Work instructions:
Quote each line of the material verbatim, without the pictures.
☆ ☆ ☆
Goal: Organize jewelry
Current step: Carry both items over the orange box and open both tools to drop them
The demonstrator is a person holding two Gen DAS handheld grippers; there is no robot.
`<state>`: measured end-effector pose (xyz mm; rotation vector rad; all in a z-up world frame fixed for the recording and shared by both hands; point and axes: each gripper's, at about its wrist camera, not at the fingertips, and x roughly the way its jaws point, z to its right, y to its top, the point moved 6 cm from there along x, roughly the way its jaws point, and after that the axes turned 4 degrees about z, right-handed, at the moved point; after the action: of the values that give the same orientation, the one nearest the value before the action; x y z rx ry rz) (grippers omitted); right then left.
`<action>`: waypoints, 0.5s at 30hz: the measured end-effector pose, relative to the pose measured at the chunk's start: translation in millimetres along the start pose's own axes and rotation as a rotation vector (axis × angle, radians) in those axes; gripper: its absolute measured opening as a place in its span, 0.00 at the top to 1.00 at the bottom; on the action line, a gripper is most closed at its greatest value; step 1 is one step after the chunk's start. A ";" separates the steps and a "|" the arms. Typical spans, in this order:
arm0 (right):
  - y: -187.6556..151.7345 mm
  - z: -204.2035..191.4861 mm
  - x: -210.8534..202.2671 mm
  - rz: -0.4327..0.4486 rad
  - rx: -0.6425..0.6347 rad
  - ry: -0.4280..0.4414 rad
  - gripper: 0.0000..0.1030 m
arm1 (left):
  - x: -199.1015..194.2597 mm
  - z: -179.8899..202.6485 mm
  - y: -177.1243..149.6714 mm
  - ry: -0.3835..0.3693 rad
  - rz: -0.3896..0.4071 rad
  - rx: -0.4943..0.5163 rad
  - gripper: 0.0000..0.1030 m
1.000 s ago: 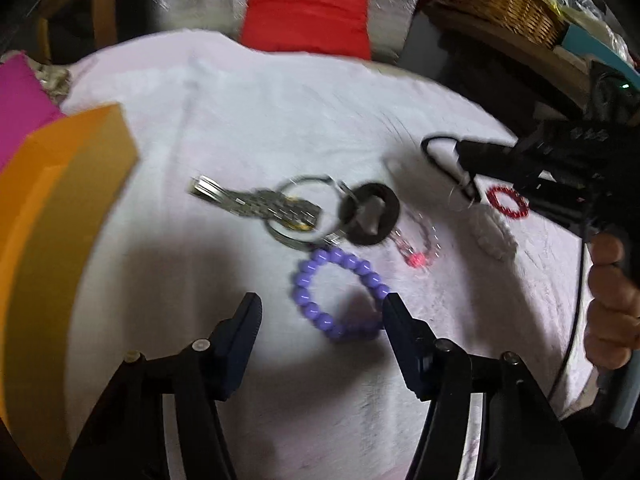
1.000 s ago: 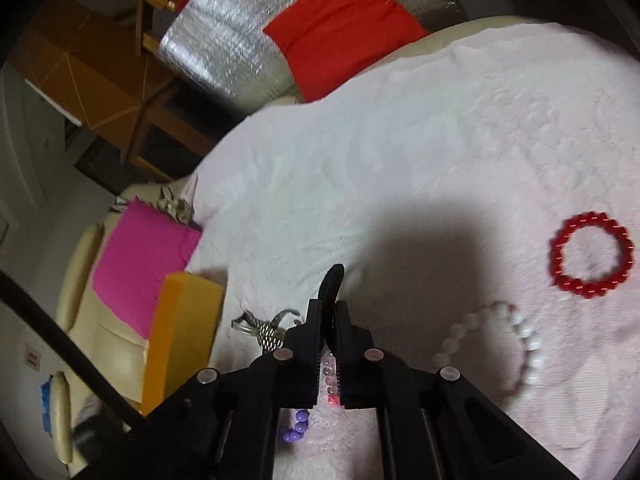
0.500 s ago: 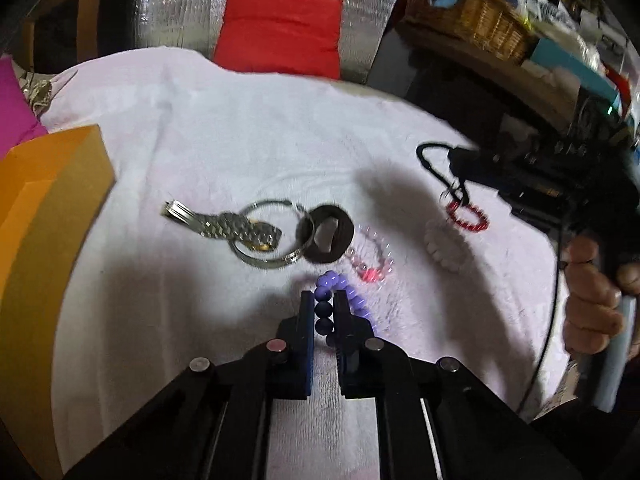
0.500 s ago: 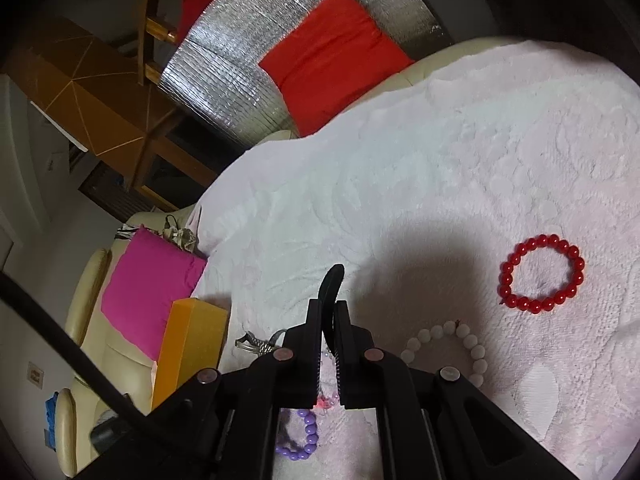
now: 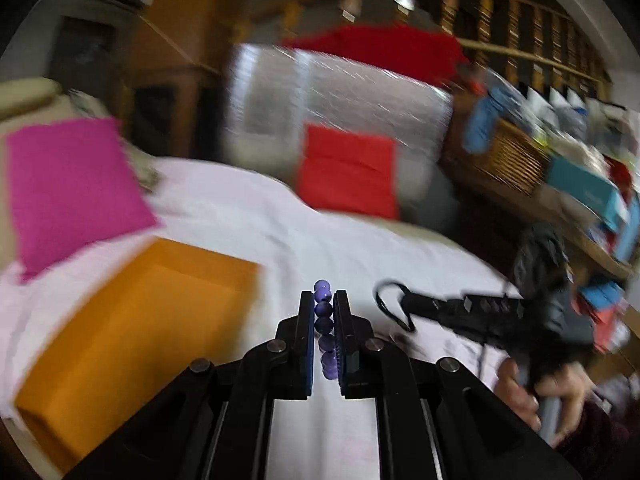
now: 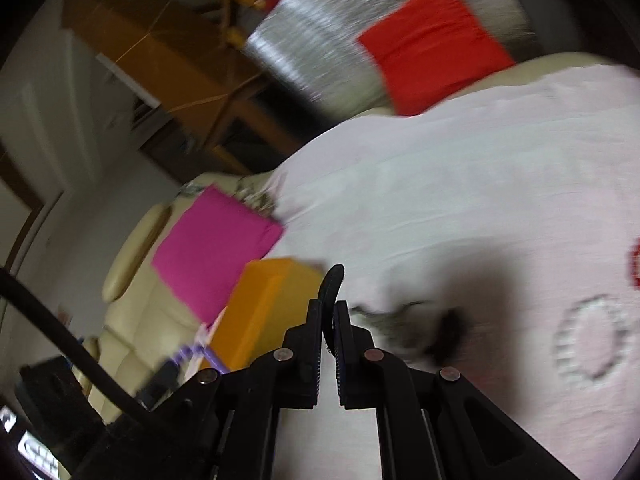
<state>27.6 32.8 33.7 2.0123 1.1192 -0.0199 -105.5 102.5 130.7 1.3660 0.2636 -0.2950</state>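
Cluttered living room; work surface is a pale pink cloth (image 5: 280, 220) spread over a cream sofa, with a red cushion (image 5: 348, 172) and silver padding behind, and a magenta cloth (image 5: 68, 188) to the left. Both views are motion-blurred.

Left gripper (image 5: 323, 332): fingers clamped on the purple bead bracelet (image 5: 323, 312), beads stacked in a line between the pads. It is carried above the cloth, just right of the open orange box (image 5: 132, 320). Judgement: the box is the bin for the jewelry, and pinching across the bead string keeps the loop from slipping in transit.

Right gripper (image 6: 329, 312): fingers together on a thin black loop (image 6: 332, 280) that sticks out past the tips. From the left view the loop (image 5: 394, 306) hangs at the nose of that gripper, with a hand (image 5: 532, 392) on its handle.

Left on the cloth: white bead bracelet (image 6: 592, 344), red bracelet (image 6: 635, 264) at the frame edge, and a blurred watch and dark ring (image 6: 424, 324).

Change against the earlier frames: a second ago the left fingers stood wide apart around the purple bracelet on the cloth; they have just been closing and now grip it, lifted clear and swung toward the box, which fills more of the left view. The right grip is unchanged; its view has shifted so the red bracelet sits at the edge.
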 end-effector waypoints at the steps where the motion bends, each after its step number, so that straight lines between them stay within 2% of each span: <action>1: -4.2 -11.9 8.7 -0.015 -0.013 0.019 0.94 | -3.9 -14.6 2.6 0.046 0.021 -0.016 0.91; 3: -9.6 -37.0 31.0 -0.050 -0.048 0.043 0.93 | -8.6 -44.4 4.1 0.131 0.037 -0.052 0.91; 6: -19.1 -71.2 69.2 -0.090 -0.077 0.069 0.93 | -5.6 -86.3 -6.3 0.261 -0.002 -0.088 0.91; 11: -33.2 -110.1 127.0 -0.143 -0.112 0.073 0.92 | 7.0 -124.9 -26.0 0.365 -0.100 -0.150 0.91; 12: -33.7 -113.2 135.7 -0.143 -0.115 0.057 0.92 | 10.0 -128.7 -29.0 0.384 -0.112 -0.155 0.87; 13: -32.4 -113.5 143.9 -0.148 -0.107 0.042 0.87 | 11.3 -131.7 -29.7 0.389 -0.117 -0.155 0.77; 14: -31.4 -110.5 148.3 -0.155 -0.087 0.034 0.73 | 12.4 -132.6 -31.0 0.391 -0.118 -0.156 0.70; 15: -29.0 -105.0 149.6 -0.157 -0.052 0.036 0.66 | 12.8 -132.1 -32.0 0.395 -0.114 -0.157 0.52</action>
<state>60.8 214.8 29.3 1.8821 1.2855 -0.0354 -106.7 225.9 72.4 1.2478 0.6814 -0.0927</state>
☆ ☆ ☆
Exercise solution:
Goal: Organize jewelry
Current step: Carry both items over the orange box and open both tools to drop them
The demonstrator is a person holding two Gen DAS handheld grippers; there is no robot.
`<state>`: measured end-effector pose (xyz mm; rotation vector rad; all in a z-up world frame fixed for the recording and shared by both hands; point and axes: each gripper's, at about its wrist camera, not at the fingertips, and x roughly the way its jaws point, z to its right, y to its top, the point moved 6 cm from there along x, roughly the way its jaws point, and after that the axes turned 4 degrees about z, right-handed, at the moved point; after the action: of the values that give the same orientation, the one nearest the value before the action; x y z rx ry rz) (grippers omitted); right then left.
`<action>`: waypoints, 0.5s at 30hz: the measured end-effector pose, relative to the pose measured at the chunk's start: translation in millimetres along the start pose's own axes and rotation as a rotation vector (axis × angle, radians) in those axes; gripper: its absolute measured opening as a place in its span, 0.00 at the top to 1.00 at the bottom; on the action line, a gripper is most closed at its greatest value; step 1 is one step after the chunk's start. A ";" separates the steps and a "|" the arms. Typical spans, in this order:
arm0 (right):
  - y: -187.6556..151.7345 mm
  - z: -204.2035..191.4861 mm
  - x: -210.8534..202.2671 mm
  - rz: -0.4327..0.4486 rad
  - rx: -0.6425..0.6347 rad
  - ry: -0.4280..0.4414 rad
  - gripper: 0.0000..0.1030 m
arm1 (left):
  - x: -199.1015..194.2597 mm
  - z: -179.8899..202.6485 mm
  - y: -177.1243..149.6714 mm
  - ry: -0.3835..0.3693 rad
  - rz: -0.3896..0.4071 rad
  - rx: -0.4943..0.5163 rad
  - gripper: 0.0000..0.1030 m
1.000 s ago: 
1.000 s ago: 
0.500 s ago: 
0.500 s ago: 
now: 
now: 
<state>27.6 32.8 33.7 2.0123 1.1192 -0.0199 -105.5 102.5 130.7 1.3660 0.2636 -0.2950</state>
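Cluttered living room; work surface is a pale pink cloth (image 5: 280, 220) spread over a cream sofa, with a red cushion (image 5: 348, 172) and silver padding behind, and a magenta cloth (image 5: 68, 188) to the left. Both views are motion-blurred.

Left gripper (image 5: 323, 332): fingers clamped on the purple bead bracelet (image 5: 323, 312), beads stacked in a line between the pads. It is carried above the cloth, just right of the open orange box (image 5: 132, 320). Judgement: the box is the bin for the jewelry, and pinching across the bead string keeps the loop from slipping in transit.

Right gripper (image 6: 329, 312): fingers together on a thin black loop (image 6: 332, 280) that sticks out past the tips. From the left view the loop (image 5: 394, 306) hangs at the nose of that gripper, with a hand (image 5: 532, 392) on its handle.

Left on the cloth: white bead bracelet (image 6: 592, 344), red bracelet (image 6: 635, 264) at the frame edge, and a blurred watch and dark ring (image 6: 424, 324).

Change against the earlier frames: a second ago the left fingers stood wide apart around the purple bracelet on the cloth; they have just been closing and now grip it, lifted clear and swung toward the box, which fills more of the left view. The right grip is unchanged; its view has shifted so the red bracelet sits at the edge.
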 end-effector waypoints at the steps where the motion bends, each after its step number, so that straight lines between them stay within 2% of each span: <action>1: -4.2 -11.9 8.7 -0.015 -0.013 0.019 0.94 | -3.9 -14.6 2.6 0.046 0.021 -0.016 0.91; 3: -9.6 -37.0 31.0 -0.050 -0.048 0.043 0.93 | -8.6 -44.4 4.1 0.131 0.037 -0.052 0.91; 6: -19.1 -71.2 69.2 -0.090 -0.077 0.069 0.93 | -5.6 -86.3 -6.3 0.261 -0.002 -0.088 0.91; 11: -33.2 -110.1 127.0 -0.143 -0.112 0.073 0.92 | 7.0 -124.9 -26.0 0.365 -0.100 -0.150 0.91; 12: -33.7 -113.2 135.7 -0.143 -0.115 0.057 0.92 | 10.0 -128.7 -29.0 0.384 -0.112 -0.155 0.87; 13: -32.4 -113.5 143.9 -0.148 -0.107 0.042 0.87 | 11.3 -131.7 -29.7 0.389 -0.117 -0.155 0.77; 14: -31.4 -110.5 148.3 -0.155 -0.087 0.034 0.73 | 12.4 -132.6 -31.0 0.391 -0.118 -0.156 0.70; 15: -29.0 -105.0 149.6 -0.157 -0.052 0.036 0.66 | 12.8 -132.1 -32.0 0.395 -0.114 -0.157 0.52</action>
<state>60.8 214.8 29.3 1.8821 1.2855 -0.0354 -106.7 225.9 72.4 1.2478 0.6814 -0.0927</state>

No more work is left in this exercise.